## WHAT TO PRODUCE
Return all of the entries exactly, with nothing added or left out.

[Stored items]
BEGIN

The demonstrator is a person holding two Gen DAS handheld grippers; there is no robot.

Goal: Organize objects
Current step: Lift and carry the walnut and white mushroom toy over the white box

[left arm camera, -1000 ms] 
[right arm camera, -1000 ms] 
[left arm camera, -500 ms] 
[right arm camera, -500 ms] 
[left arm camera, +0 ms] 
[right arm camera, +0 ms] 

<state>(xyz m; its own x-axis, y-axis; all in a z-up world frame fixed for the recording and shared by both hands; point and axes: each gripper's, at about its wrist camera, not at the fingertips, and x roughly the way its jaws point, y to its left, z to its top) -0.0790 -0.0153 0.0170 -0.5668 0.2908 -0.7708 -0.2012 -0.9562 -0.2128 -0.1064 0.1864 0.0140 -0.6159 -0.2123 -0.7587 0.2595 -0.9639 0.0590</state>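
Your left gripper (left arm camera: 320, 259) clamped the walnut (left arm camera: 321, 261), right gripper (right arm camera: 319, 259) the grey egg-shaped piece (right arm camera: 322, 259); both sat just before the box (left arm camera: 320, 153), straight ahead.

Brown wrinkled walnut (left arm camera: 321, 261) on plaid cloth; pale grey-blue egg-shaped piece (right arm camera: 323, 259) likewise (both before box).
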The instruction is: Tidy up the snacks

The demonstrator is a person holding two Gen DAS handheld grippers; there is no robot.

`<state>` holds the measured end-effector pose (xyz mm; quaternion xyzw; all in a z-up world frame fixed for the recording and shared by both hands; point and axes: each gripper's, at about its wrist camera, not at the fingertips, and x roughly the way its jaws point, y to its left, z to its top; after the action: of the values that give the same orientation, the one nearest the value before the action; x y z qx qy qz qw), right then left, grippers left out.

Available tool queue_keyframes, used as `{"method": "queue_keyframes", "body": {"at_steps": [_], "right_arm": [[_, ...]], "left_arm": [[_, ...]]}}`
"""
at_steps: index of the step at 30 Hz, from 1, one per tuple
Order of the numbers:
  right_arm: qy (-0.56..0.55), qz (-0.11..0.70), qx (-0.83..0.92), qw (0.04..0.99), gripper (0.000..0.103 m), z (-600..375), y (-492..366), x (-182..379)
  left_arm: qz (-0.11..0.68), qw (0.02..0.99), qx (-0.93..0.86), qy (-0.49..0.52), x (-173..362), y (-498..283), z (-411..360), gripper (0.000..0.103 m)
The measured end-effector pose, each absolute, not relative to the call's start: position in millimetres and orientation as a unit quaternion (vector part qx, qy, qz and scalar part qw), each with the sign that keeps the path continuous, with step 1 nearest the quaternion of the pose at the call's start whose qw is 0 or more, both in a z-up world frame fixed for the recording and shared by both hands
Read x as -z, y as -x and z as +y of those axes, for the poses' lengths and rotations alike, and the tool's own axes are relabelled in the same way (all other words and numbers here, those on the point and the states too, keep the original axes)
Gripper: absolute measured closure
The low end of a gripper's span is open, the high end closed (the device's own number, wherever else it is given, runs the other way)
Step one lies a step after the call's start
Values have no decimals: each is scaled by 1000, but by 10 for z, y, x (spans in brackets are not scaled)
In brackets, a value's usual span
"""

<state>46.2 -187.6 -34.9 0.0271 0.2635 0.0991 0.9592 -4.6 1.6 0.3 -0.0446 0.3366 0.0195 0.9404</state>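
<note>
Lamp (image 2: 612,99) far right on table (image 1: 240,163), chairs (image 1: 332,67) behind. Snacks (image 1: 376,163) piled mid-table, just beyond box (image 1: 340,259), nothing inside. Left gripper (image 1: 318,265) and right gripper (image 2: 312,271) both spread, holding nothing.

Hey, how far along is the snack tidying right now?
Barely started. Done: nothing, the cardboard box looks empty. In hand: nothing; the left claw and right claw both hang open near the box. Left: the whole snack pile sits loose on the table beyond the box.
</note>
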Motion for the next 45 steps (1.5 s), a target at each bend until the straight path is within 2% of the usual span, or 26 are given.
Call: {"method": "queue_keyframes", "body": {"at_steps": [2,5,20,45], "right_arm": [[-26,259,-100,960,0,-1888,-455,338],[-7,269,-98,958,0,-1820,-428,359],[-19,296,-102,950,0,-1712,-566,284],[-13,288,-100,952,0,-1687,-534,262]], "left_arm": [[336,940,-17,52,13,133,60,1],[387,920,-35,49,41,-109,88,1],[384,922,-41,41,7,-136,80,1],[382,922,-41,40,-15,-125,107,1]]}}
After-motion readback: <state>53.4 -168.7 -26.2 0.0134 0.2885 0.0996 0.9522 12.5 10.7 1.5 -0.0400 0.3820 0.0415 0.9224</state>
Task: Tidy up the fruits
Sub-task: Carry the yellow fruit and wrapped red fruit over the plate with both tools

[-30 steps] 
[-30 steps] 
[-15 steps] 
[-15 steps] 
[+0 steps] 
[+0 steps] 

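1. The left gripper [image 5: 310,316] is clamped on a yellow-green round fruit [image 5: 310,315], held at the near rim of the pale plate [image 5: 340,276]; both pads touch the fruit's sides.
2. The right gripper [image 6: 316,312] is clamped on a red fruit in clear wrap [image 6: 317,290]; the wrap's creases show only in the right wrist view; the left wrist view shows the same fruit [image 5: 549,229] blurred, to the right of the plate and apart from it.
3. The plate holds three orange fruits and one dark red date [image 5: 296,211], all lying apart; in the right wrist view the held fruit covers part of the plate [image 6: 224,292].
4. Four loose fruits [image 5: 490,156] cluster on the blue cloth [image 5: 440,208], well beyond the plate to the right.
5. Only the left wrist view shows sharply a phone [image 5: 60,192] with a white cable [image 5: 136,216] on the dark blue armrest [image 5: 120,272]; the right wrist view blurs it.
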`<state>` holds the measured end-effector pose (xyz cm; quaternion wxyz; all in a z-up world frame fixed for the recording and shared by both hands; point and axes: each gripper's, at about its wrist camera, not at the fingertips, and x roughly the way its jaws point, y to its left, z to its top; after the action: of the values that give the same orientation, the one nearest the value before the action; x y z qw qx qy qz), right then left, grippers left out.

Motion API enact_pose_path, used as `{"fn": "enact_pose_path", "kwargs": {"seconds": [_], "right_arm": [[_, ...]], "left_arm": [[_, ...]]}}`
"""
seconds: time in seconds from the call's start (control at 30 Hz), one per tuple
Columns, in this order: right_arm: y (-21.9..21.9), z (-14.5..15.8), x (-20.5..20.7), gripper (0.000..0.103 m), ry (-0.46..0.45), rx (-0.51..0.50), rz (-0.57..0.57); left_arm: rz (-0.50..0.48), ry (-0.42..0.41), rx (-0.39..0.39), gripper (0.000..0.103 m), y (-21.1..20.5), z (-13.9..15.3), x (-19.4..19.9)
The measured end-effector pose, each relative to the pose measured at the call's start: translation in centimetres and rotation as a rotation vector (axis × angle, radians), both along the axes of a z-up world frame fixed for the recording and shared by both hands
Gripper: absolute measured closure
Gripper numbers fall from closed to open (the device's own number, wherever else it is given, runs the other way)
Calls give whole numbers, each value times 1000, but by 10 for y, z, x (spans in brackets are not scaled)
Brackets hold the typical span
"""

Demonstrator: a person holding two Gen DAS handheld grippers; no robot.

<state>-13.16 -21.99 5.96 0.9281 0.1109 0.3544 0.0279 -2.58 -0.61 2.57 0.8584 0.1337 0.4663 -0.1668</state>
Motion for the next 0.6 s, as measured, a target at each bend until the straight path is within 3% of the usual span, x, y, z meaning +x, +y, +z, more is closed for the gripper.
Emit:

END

## ANSWER BELOW
The demonstrator is a person holding two Gen DAS handheld grippers; there is no robot.

Goal: Organize objects
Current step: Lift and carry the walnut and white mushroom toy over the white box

[left arm camera, -1000 ms] 
[right arm camera, -1000 ms] 
[left arm camera, -500 ms] 
[right arm camera, -500 ms] 
[left arm camera, +0 ms] 
[right arm camera, +0 ms] 

<state>(xyz m; its own x-axis, y-axis; all in a z-up world frame fixed for the recording and shared by both hands; point and axes: each gripper's, at about its wrist camera, not at the fingertips, and x roughly the way its jaws point, y to its left, z to its top) -0.0790 -0.0153 0.0170 -0.5668 0.2908 -0.7708 -0.2012 -0.9562 -0.2128 -0.1064 0.1864 0.0140 -0.6159 -0.2123 -0.7587 0.2595 -0.9639 0.0590</state>
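Your left gripper (left arm camera: 320, 259) clamped the walnut (left arm camera: 321, 261), right gripper (right arm camera: 319, 259) the grey egg-shaped piece (right arm camera: 322, 259); both sat just before the box (left arm camera: 320, 153), straight ahead.

Brown wrinkled walnut (left arm camera: 321, 261) on plaid cloth; pale grey-blue egg-shaped piece (right arm camera: 323, 259) likewise (both before box).
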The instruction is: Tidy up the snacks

The demonstrator is a person holding two Gen DAS handheld grippers; there is no robot.

`<state>` holds the measured end-effector pose (xyz mm; quaternion xyzw; all in a z-up world frame fixed for the recording and shared by both hands; point and axes: each gripper's, at about its wrist camera, not at the fingertips, and x roughly the way its jaws point, y to its left, z to its top; after the action: of the values that give the same orientation, the one nearest the value before the action; x y z qx qy qz qw), right then left, grippers left out.

Available tool queue_keyframes, used as `{"method": "queue_keyframes", "body": {"at_steps": [_], "right_arm": [[_, ...]], "left_arm": [[_, ...]]}}`
"""
at_steps: index of the step at 30 Hz, from 1, one per tuple
Order of the numbers:
  right_arm: qy (-0.56..0.55), qz (-0.11..0.70), qx (-0.83..0.92), qw (0.04..0.99), gripper (0.000..0.103 m), z (-600..375), y (-492..366), x (-182..379)
  left_arm: qz (-0.11..0.68), qw (0.02..0.99), qx (-0.93..0.86), qy (-0.49..0.52), x (-173..362), y (-498..283), z (-411..360), gripper (0.000..0.103 m)
The measured end-effector pose, each absolute, not relative to the call's start: position in millimetres and orientation as a unit quaternion (vector part qx, qy, qz and scalar part qw), each with the sign that keeps the path continuous, with step 1 nearest the quaternion of the pose at the call's start whose qw is 0 or more, both in a z-up world frame fixed for the recording and shared by both hands
Read x as -z, y as -x and z as +y of those axes, for the poses' lengths and rotations alike, and the tool's own axes are relabelled in the same way (all other words and numbers here, those on the point and the states too, keep the original axes)
Gripper: absolute measured closure
The low end of a gripper's span is open, the high end closed (the device's own number, wherever else it is given, runs the other way)
Step one lies a step after the call's start
Values have no decimals: each is scaled by 1000, but by 10 for z, y, x (spans in brackets are not scaled)
In brackets, a value's usual span
"""

<state>46.2 -187.6 -34.9 0.0271 0.2635 0.0991 0.9592 -4.6 1.6 0.3 -0.0446 0.3366 0.0195 0.9404</state>
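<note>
Lamp (image 2: 612,99) far right on table (image 1: 240,163), chairs (image 1: 332,67) behind. Snacks (image 1: 376,163) piled mid-table, just beyond box (image 1: 340,259), nothing inside. Left gripper (image 1: 318,265) and right gripper (image 2: 312,271) both spread, holding nothing.

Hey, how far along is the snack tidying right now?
Barely started. Done: nothing, the cardboard box looks empty. In hand: nothing; the left claw and right claw both hang open near the box. Left: the whole snack pile sits loose on the table beyond the box.
</note>
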Motion for the next 45 steps (1.5 s), a target at each bend until the straight path is within 2% of the usual span, or 26 are given.
Call: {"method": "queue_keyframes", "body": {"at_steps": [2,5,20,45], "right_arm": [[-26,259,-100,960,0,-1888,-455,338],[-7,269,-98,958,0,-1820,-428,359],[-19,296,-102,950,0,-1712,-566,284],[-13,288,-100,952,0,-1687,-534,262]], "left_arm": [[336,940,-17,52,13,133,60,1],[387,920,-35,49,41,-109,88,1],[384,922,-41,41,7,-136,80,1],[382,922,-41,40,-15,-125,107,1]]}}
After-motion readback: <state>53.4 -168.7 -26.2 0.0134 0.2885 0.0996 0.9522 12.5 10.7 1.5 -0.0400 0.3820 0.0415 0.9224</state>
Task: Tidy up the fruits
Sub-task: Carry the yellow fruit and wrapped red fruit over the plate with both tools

[-30 steps] 
[-30 steps] 
[-15 steps] 
[-15 steps] 
[+0 steps] 
[+0 steps] 

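1. The left gripper [image 5: 310,316] is clamped on a yellow-green round fruit [image 5: 310,315], held at the near rim of the pale plate [image 5: 340,276]; both pads touch the fruit's sides.
2. The right gripper [image 6: 316,312] is clamped on a red fruit in clear wrap [image 6: 317,290]; the wrap's creases show only in the right wrist view; the left wrist view shows the same fruit [image 5: 549,229] blurred, to the right of the plate and apart from it.
3. The plate holds three orange fruits and one dark red date [image 5: 296,211], all lying apart; in the right wrist view the held fruit covers part of the plate [image 6: 224,292].
4. Four loose fruits [image 5: 490,156] cluster on the blue cloth [image 5: 440,208], well beyond the plate to the right.
5. Only the left wrist view shows sharply a phone [image 5: 60,192] with a white cable [image 5: 136,216] on the dark blue armrest [image 5: 120,272]; the right wrist view blurs it.
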`<state>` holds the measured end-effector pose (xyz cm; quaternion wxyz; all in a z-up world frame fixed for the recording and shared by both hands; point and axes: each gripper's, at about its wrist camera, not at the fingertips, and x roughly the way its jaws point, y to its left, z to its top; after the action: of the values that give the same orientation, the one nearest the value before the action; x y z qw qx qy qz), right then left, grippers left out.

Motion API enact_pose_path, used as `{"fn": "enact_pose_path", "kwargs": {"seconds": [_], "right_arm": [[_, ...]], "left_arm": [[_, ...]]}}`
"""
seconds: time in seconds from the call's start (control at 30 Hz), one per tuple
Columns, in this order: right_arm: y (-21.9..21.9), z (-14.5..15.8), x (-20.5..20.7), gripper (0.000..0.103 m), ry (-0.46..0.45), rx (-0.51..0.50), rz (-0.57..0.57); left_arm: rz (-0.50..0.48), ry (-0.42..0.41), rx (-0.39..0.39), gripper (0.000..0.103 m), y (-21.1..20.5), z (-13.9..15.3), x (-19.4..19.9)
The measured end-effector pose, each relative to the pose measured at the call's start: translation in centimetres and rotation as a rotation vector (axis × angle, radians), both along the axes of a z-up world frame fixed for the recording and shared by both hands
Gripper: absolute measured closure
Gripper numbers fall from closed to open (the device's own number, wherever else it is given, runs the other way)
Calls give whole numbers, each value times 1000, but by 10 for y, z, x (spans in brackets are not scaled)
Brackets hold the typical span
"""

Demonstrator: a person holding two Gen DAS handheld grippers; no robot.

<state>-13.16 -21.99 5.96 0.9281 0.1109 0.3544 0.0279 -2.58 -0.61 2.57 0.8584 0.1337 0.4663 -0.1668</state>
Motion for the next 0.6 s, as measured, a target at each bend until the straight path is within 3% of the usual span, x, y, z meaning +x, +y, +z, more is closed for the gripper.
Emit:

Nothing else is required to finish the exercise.